PostScript and the bad IDEA

The strength of cryptography doesn’t only depend on the algorithm selected. It is mostly how cryptography is used that is important. Here I examine an application that made use of a cryptographically strong algorithm in its license verification routine, but due to mistakes made during the implementation, it was possible to circumvent the cryptography.

The International Data Encryption Algorithm (IDEA) is a symmetric block cipher. It uses a 128-bit key to encrypt a 64-bit block of data. The same key is then used for decryption. When used properly the algorithm is secure, and no practical attacks are known. Messages encrypted using the IDEA can’t be decrypted in a reasonable amount of time without the key. Even when the attacker has a sample of decrypted messages.

The application

A few years ago I encountered the IDEA while reverse engineering an unusual application. It had a typical shareware licensing model with a name/password pair required to unlock the full functionality. What was surprising is the language used for its implementation.

Never before or after have I seen an application written mostly in PostScript. This is the language on which PDF is based. It is primarily used to produce documents suitable for printing. Nevertheless, the language itself is Turing-complete and usable for general purpose programming.

PostScript is interpreted, and as such any application using it needs an interpreter. The application I was reverse engineering packaged its own interpreter¹. Not only that, the interpreter was extended with a few functions not present in standard PostScript. One of those functions was idecrypt which, as the name suggests, implemented the IDEA. Apparently the function had been added exclusively for the license verification routine.

Its signature can be approximated like this

void idecrypt(const uint8_t* key, uint16_t* message, int len);

The reason cryptography is used in license verification is to prevent “clean” keygens. Meaning the keygens that don’t require patching the executable (in order to replace a hardcoded key, hash, etc).

Sometimes it is enough to have a single valid name/password pair to overcome the encryption, but usually a patch is the only way forward.

In my case the verification was implemented in such a away that having a valid pair would have been enough to produce a keygen. It is an unfortunate scheme, but at least one can’t write a keygen without purchasing at least a single license. I think this fact actually deters a lot of people that do reverse-engineering for fun.

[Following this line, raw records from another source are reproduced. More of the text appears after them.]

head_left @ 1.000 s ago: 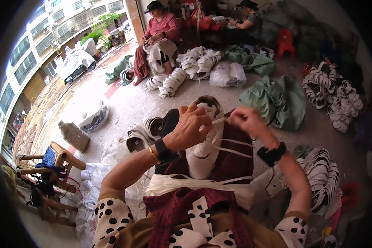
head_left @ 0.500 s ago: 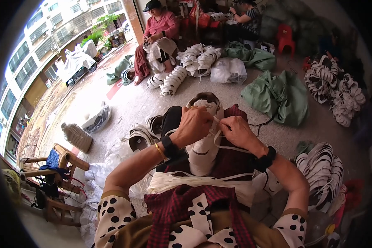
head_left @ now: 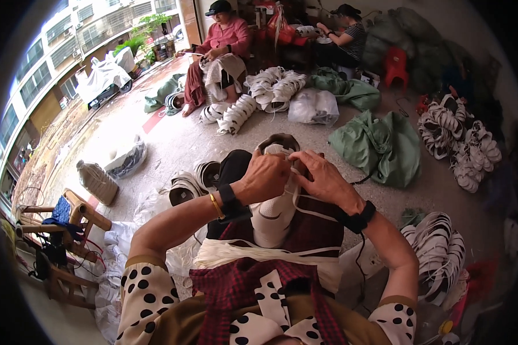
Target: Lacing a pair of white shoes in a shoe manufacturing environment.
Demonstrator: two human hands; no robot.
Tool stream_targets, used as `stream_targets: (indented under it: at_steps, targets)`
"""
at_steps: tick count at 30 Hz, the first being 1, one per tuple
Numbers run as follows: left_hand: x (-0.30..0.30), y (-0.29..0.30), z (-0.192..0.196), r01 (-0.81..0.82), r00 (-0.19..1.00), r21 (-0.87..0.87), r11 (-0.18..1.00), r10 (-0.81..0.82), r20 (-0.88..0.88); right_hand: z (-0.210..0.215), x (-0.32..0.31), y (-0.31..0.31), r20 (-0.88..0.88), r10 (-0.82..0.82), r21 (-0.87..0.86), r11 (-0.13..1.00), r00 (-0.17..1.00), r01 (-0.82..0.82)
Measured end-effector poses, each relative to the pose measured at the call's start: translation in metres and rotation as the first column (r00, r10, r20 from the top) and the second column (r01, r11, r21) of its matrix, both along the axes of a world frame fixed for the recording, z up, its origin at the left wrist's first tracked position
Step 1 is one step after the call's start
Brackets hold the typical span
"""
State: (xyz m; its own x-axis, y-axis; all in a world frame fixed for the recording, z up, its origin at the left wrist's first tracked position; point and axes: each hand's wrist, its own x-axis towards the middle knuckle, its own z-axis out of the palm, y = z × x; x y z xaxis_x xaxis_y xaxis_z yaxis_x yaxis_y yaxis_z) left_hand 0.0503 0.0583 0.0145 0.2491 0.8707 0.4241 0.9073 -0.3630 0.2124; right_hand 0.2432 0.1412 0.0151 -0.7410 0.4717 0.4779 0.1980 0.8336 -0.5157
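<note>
A white shoe (head_left: 270,221) lies on my lap, its toe toward me and its brown-lined opening away. My left hand (head_left: 266,177) is closed over the shoe's lacing edge; its fingertips are partly hidden. Close beside it, my right hand (head_left: 325,179) pinches a white shoelace (head_left: 295,198) near the top of the lacing, with thumb and forefinger almost meeting the left fingers. The lace's loose length trails down the right side of the shoe and across my lap. A bundle of white laces (head_left: 230,255) rests across my lap, nearer to my body.
Shoes (head_left: 184,187) sit beyond my left forearm. Strung white shoe parts (head_left: 437,253) are heaped at my right. Farther off are a green sack (head_left: 377,146), a plastic bottle (head_left: 98,183), a bamboo stool (head_left: 80,215) and a seated person (head_left: 227,34) among more bundles.
My right hand has shifted up toward the shoe's opening, its fingers now straighter and closer to the left hand. The whole view has swung slightly to the right.
</note>
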Motion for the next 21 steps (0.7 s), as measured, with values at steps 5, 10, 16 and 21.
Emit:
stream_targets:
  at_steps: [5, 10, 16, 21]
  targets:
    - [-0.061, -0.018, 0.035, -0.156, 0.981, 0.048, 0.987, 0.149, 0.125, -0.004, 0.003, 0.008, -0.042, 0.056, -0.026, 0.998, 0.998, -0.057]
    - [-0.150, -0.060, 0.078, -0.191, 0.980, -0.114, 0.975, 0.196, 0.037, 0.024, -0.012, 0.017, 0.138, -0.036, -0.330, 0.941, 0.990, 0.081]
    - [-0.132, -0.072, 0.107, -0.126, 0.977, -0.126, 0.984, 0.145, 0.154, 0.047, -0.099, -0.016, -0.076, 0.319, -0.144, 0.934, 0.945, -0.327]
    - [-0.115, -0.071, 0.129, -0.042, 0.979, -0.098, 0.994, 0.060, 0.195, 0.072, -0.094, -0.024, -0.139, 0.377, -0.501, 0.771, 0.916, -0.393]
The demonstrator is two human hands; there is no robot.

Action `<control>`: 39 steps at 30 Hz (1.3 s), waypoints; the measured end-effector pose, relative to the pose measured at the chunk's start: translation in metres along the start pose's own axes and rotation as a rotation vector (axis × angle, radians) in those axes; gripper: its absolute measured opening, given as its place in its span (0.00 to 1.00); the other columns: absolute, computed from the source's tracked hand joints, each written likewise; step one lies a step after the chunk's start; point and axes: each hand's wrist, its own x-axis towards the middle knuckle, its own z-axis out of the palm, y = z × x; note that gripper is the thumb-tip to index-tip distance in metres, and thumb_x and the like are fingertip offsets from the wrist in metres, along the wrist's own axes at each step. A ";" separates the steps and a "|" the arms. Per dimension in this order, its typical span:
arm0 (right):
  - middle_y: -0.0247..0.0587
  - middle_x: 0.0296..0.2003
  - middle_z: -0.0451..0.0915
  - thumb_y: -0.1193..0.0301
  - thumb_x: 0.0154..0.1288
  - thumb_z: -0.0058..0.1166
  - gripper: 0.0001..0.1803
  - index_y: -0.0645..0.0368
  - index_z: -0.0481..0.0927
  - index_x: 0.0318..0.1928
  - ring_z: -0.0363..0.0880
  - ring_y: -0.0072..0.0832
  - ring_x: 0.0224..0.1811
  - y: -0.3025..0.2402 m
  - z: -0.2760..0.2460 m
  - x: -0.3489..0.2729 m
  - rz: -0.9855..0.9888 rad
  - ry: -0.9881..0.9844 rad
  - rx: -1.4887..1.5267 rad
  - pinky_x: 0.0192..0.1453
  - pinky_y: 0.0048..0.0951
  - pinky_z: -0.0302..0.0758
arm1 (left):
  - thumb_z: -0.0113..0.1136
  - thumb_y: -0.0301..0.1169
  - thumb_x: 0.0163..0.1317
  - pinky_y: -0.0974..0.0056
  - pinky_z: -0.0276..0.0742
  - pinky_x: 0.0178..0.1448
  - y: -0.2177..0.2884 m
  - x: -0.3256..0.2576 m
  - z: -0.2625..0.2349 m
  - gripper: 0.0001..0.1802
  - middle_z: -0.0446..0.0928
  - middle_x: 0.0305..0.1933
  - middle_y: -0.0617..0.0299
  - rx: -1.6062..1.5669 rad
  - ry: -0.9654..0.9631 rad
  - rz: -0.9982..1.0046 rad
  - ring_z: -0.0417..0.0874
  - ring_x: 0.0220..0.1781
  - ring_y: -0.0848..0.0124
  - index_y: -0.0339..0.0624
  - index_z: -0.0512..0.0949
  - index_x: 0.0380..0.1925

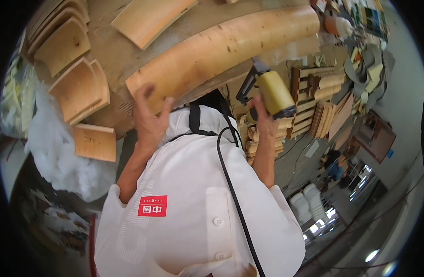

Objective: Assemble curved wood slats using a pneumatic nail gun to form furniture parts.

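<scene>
A long curved wooden panel (221,48), light brown with dark spots, lies across the work table in front of me. My left hand (150,117) is at the panel's left near corner, thumb and fingers apart; whether the fingertips touch the wood I cannot tell. In my right hand (266,120) is a pneumatic staple gun (274,92) with a yellow body and a black magazine. My fingers wrap its grip, partly hidden behind the body. The tool's nose points up and left, close to the panel's near edge, and is slightly blurred.
Curved plywood pieces (80,90) stack along the left, beside white fluffy stuffing (59,143). Another flat wooden piece (152,18) lies beyond the panel. To the right stand a slatted wooden pallet (304,104) and stacked boards (323,119). A black hose (230,180) runs down my front.
</scene>
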 end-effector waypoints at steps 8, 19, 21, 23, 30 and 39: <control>0.43 0.29 0.74 0.56 0.68 0.48 0.21 0.64 0.72 0.46 0.72 0.32 0.29 0.026 -0.073 0.048 -0.157 -0.209 0.690 0.37 0.35 0.71 | 0.60 0.31 0.57 0.54 0.73 0.55 0.105 0.021 0.136 0.30 0.73 0.52 0.44 -0.133 -0.374 0.551 0.76 0.51 0.48 0.38 0.63 0.59; 0.38 0.33 0.70 0.45 0.66 0.46 0.31 0.62 0.69 0.51 0.68 0.24 0.28 0.095 -0.231 0.120 -0.127 -0.167 1.143 0.36 0.26 0.65 | 0.55 0.29 0.51 0.58 0.80 0.35 0.226 -0.008 0.333 0.30 0.75 0.37 0.49 0.453 -0.403 0.938 0.82 0.33 0.52 0.22 0.64 0.53; 0.37 0.33 0.69 0.47 0.67 0.47 0.29 0.62 0.69 0.52 0.67 0.22 0.28 0.088 -0.257 0.128 -0.237 -0.103 1.192 0.36 0.25 0.65 | 0.56 0.32 0.55 0.57 0.79 0.35 0.243 -0.015 0.363 0.24 0.77 0.34 0.50 0.504 -0.415 1.001 0.82 0.28 0.52 0.25 0.68 0.49; 0.36 0.33 0.70 0.47 0.68 0.47 0.30 0.59 0.67 0.55 0.68 0.21 0.26 0.094 -0.281 0.134 -0.259 -0.073 1.198 0.30 0.22 0.64 | 0.55 0.37 0.59 0.54 0.79 0.34 0.249 -0.013 0.384 0.22 0.77 0.32 0.47 0.334 -0.516 0.997 0.82 0.28 0.51 0.26 0.70 0.44; 0.38 0.34 0.71 0.51 0.66 0.53 0.31 0.62 0.65 0.58 0.68 0.23 0.25 0.122 -0.351 0.142 -0.491 0.121 1.330 0.28 0.24 0.66 | 0.49 0.51 0.66 0.51 0.72 0.57 0.265 0.038 0.387 0.28 0.74 0.51 0.43 0.238 -0.820 0.647 0.75 0.55 0.49 0.35 0.72 0.48; 0.39 0.32 0.74 0.54 0.67 0.52 0.30 0.64 0.64 0.58 0.71 0.25 0.23 0.135 -0.368 0.135 -0.420 0.527 1.142 0.28 0.25 0.68 | 0.62 0.35 0.58 0.57 0.78 0.46 0.263 0.273 0.473 0.16 0.81 0.39 0.50 0.206 -0.412 0.729 0.83 0.40 0.56 0.36 0.77 0.43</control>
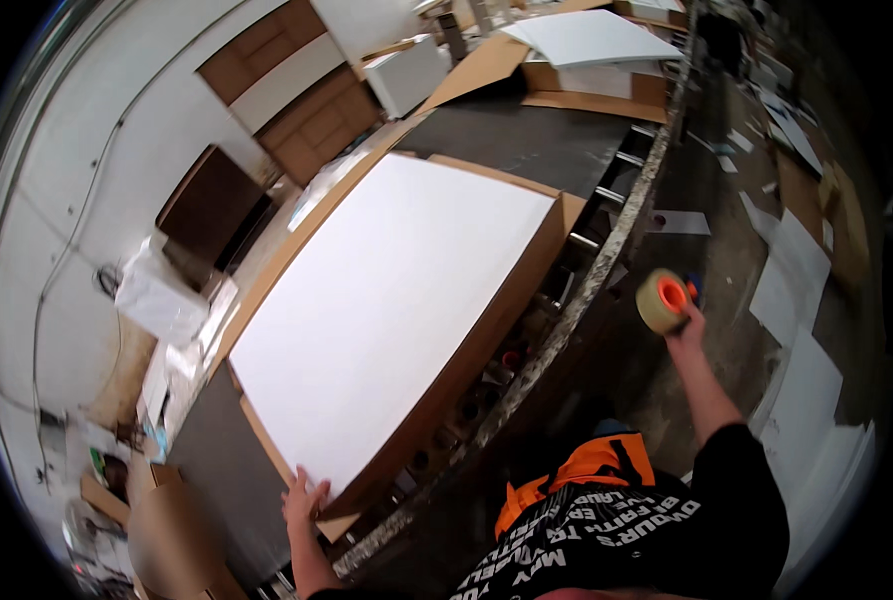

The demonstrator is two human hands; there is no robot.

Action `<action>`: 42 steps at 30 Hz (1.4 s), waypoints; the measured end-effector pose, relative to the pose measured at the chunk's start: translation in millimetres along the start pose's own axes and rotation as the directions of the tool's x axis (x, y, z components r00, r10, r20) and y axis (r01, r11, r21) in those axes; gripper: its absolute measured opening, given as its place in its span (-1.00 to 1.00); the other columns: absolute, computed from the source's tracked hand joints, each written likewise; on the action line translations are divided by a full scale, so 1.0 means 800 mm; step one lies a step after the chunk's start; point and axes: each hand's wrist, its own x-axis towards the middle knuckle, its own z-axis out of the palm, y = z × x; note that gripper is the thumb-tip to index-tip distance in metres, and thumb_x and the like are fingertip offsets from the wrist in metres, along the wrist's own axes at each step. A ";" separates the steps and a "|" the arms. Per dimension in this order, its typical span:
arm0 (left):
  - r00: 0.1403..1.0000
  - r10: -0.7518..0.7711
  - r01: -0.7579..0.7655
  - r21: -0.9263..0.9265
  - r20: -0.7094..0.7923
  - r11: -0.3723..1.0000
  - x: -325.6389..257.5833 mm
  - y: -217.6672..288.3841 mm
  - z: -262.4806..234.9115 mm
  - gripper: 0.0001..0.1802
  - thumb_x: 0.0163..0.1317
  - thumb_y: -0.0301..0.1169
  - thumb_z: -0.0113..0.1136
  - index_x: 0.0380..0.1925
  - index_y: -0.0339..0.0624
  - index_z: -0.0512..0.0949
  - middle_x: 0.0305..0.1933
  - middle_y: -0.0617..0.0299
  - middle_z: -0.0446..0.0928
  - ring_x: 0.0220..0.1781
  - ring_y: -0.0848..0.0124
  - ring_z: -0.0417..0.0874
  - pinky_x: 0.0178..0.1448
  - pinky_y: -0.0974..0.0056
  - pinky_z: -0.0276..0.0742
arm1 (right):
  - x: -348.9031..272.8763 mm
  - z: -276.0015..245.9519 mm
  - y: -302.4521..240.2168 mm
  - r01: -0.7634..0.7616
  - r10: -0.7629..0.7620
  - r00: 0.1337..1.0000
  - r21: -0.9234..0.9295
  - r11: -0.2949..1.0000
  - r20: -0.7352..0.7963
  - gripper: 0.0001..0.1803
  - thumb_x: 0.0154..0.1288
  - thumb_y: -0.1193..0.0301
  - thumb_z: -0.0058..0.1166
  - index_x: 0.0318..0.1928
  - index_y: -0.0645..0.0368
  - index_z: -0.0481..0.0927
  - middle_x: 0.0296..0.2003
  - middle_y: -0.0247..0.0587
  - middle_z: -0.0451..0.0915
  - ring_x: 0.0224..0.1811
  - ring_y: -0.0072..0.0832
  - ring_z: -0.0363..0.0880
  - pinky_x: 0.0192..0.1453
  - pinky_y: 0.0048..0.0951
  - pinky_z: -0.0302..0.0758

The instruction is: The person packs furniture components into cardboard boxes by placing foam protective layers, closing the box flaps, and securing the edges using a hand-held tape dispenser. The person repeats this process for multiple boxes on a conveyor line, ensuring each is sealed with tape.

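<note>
A large white panel (396,300) lies in a shallow cardboard carton (486,340), whose brown edges show along its sides. At its near left corner my left hand (306,500) rests with fingers spread on the white surface and the carton's edge. Out to the right, apart from the carton, my right hand (691,328) is closed on a tape dispenser with a wide roll of tan packing tape (656,305) and an orange hub. The palm side of the right hand is partly hidden.
The carton lies on a dark conveyor belt (526,135) with a worn metal side rail (616,235). Farther along the belt sits another open carton with white panels (596,38). Cardboard and white sheets (791,280) litter the floor at right. Wrapped goods (161,295) stand by the left wall.
</note>
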 end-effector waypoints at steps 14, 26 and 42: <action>0.728 0.651 -0.545 0.396 -0.213 0.739 -0.039 0.235 0.008 0.08 0.04 0.26 0.21 0.37 -0.25 0.11 0.41 0.02 0.23 0.41 0.02 0.27 0.44 -0.07 0.14 | 0.566 0.077 0.181 0.151 -0.209 0.973 -0.958 0.244 0.100 -0.27 0.25 -0.09 0.08 0.22 0.21 0.39 -0.13 -0.06 0.63 -0.11 -0.20 0.62 -0.02 -0.25 0.56; 0.761 0.641 -0.614 0.207 -0.101 0.762 -0.017 0.204 0.026 0.35 -0.12 0.47 0.12 0.45 -0.26 -0.14 0.55 -0.01 -0.16 0.58 -0.03 -0.27 0.56 -0.11 -0.37 | 0.110 0.393 0.213 0.961 0.835 0.161 0.110 -0.254 0.526 0.02 0.26 -0.38 -0.42 0.44 0.19 0.04 0.47 0.09 -0.11 0.52 0.09 -0.26 0.53 0.07 -0.30; 0.714 0.698 -0.697 0.161 0.061 0.699 0.004 0.471 -0.009 0.20 -0.09 0.27 0.29 0.43 -0.15 0.02 0.52 -0.24 -0.22 0.52 -0.33 -0.33 0.47 -0.36 -0.36 | 0.115 0.408 0.225 0.987 0.892 0.139 0.016 -0.162 0.431 0.06 0.16 -0.42 -0.22 0.44 0.11 0.08 0.45 0.23 -0.16 0.51 0.16 -0.33 0.52 0.11 -0.38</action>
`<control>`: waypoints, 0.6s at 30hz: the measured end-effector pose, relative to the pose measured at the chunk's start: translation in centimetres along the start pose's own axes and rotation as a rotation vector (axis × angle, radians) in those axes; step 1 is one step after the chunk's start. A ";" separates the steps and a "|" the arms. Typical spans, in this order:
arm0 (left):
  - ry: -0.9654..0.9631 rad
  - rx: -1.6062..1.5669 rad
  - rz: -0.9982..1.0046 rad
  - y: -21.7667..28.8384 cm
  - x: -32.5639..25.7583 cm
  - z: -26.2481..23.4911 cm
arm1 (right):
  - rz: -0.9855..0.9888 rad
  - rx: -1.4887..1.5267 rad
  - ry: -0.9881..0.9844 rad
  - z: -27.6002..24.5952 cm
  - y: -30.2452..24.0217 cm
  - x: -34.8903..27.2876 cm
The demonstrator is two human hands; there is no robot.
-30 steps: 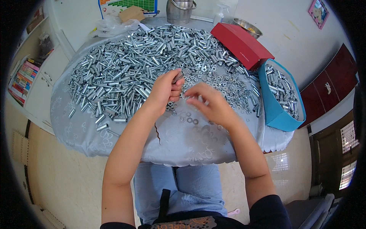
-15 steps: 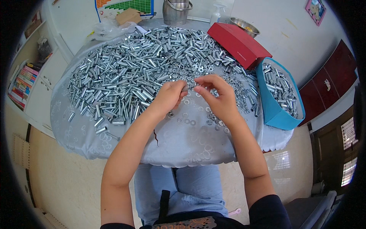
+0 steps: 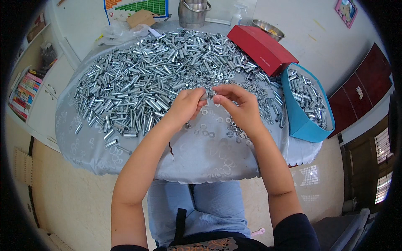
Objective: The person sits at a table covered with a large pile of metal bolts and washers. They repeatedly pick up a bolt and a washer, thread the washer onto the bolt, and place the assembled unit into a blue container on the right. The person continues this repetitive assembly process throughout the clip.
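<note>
A pink-framed picture (image 3: 346, 13) hangs on the white wall (image 3: 307, 19). At right stand a dark-red panelled cabinet (image 3: 363, 79) and a dark brown door (image 3: 361, 159) with 2 bright panes (image 3: 382, 151); at left, a white open-shelved cabinet (image 3: 44, 119) holds colourful books (image 3: 26, 91). The glossy beige floor (image 3: 77, 188) reflects light.

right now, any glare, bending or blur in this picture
All in the head view: fisheye bends lines near the rim and blackens corners; a bright patch glares on the floor at right; metal tubes glint; the metal piece between left hand and right hand is too small to see sharply.
</note>
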State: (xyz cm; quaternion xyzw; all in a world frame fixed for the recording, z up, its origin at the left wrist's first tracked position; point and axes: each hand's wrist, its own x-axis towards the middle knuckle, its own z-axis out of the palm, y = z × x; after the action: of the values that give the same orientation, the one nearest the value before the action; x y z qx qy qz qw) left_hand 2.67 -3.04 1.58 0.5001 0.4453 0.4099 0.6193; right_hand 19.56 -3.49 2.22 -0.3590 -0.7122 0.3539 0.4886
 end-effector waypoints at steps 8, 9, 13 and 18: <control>0.006 0.056 0.119 -0.3 -0.1 0.4 | -0.057 -0.099 0.000 -0.4 -0.3 0.0; 0.004 0.073 0.163 -0.4 0.0 0.4 | -0.060 -0.120 0.000 -0.5 -0.5 0.0; 0.061 0.278 0.341 -1.9 1.0 0.2 | 0.014 -0.202 -0.034 -0.5 -0.7 -0.2; 0.084 0.431 0.271 -2.9 1.7 -0.3 | 0.044 -0.400 -0.209 -0.8 -0.2 -0.2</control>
State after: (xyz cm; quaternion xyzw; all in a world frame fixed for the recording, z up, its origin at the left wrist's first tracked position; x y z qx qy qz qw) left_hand 3.04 -1.87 -1.55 0.6583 0.4766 0.4051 0.4188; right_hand 20.33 -3.65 2.52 -0.4257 -0.8067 0.2516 0.3236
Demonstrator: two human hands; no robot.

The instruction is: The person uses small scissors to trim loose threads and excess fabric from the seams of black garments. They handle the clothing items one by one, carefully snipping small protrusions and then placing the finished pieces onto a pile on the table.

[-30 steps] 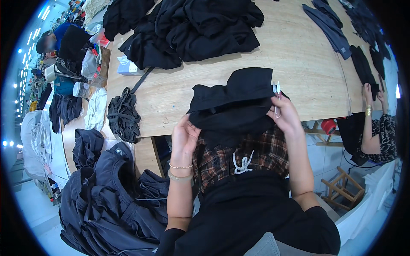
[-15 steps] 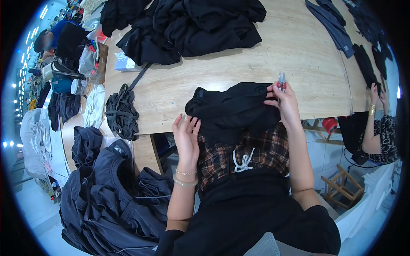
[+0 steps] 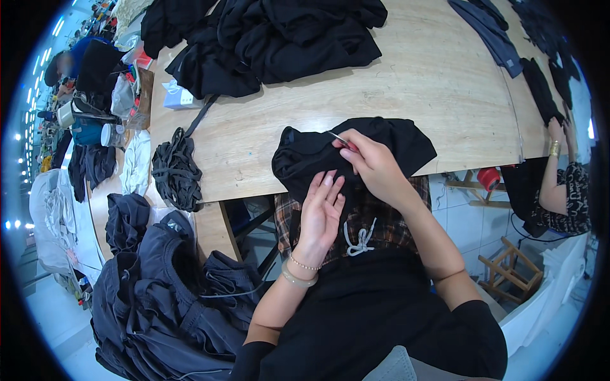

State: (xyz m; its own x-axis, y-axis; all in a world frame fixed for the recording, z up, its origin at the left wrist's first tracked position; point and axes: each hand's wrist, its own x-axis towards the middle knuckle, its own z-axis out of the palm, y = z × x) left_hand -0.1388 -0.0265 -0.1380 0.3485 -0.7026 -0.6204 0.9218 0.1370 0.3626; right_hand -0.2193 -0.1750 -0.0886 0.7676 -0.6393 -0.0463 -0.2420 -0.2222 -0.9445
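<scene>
A black garment (image 3: 397, 140) lies bunched at the table's front edge and hangs over it toward my lap. My right hand (image 3: 376, 166) is closed around small red-handled thread snips (image 3: 337, 136). Their metal tip points left, just above the cloth, and the fingers hide most of the handle. Below and left of it, my left hand (image 3: 323, 213) has its palm turned up and its fingers stretched out and slightly apart. Those fingertips rest at the garment's near side; I see nothing held in them.
A pile of black garments (image 3: 298, 44) covers the far side of the table (image 3: 457, 95). At left are a tissue box (image 3: 180, 96), a bundle of dark strips (image 3: 176, 168) and heaped dark clothing (image 3: 159, 286). A co-worker's hand (image 3: 555, 130) handles dark cloth at right, near wooden stools (image 3: 508, 270).
My right hand has moved left with the snips, over the garment's middle, and the snips now point left. My left hand has moved right. The garment's right end lies flatter and further out.
</scene>
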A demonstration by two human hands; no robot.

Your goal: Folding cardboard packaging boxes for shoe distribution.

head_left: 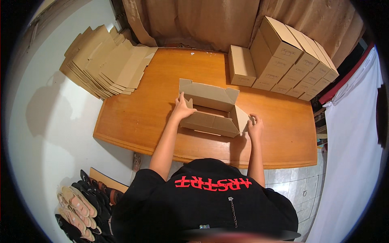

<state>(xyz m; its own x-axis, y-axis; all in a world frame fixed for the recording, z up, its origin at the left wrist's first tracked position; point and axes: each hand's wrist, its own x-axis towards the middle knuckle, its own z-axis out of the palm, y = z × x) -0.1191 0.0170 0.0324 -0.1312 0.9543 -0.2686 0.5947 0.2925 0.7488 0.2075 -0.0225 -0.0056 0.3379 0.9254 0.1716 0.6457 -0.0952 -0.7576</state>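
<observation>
A partly folded cardboard box stands on the wooden table in front of me, its top open and flaps sticking up along the far side. My left hand grips its left end, thumb laid over the near corner and fingers around the outer side. At the opposite end, a side flap slants outward. My right hand has its fingers closed on the outer edge of that flap. Through the open top, the table's orange-brown colour shows between the walls.
Flat unfolded cardboard sheets lean in a stack at the table's far left. Closed cardboard boxes are piled at the far right. Brown curtain hangs behind, white cloth at right. Sandals are heaped at lower left.
</observation>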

At one of its stages, the verification routine extracted an IDEA key from the input password and tried to decipher a hardcoded string using that key. It then compared the result with another hardcoded string to see if the key is correct. As the key is kept secret by the application developer, only the developer is able to produce a valid name/password pair. Or so the theory went.

The normal way to deal with this scheme is to patch the hardcoded buffer in the executable and write a keygen that embeds the right key into passwords. That’s boring.

Working around the cryptography

The first mistake on the developer’s part was to provide a trial name/password pair. This pair only unlocked some features. The verification of the trial pair triggered an alternative execution path that contained a different hardcoded buffer ². As such the recovery of the key embedded in the trial password only allowed generating more trial passwords.

Still, discovering the key embedded in the trial password proved useful. The key was VoYaGeUr. Remember that the size of an IDEA key is 16 bytes, but VoYaGeUr is only 8 bytes long.

The analysis of the idecrypt implementation revealed another curious detail. Instead of using 16-byte keys, the function used 8-byte keys by first duplicating every byte of an 8-byte key. So the VoYaGeUr became VVooYYaaGGeeUUrr. Clearly that’s a major vulnerability. Doing so reduced the key space in half. That meant that I only needed to bruteforce 2^64 keys instead of 2^128 keys. That’s a good start, but it’s still infeasible.

Another problem with the VoYaGeUr key was its apparent simplicity. Is was limited to the ASCII range, once again considerably reducing the potential key space. What if the real non-trial key was also limited to ASCII? Brute-forcing the complete ASCII range would’ve taken me around a month. That’s way too much.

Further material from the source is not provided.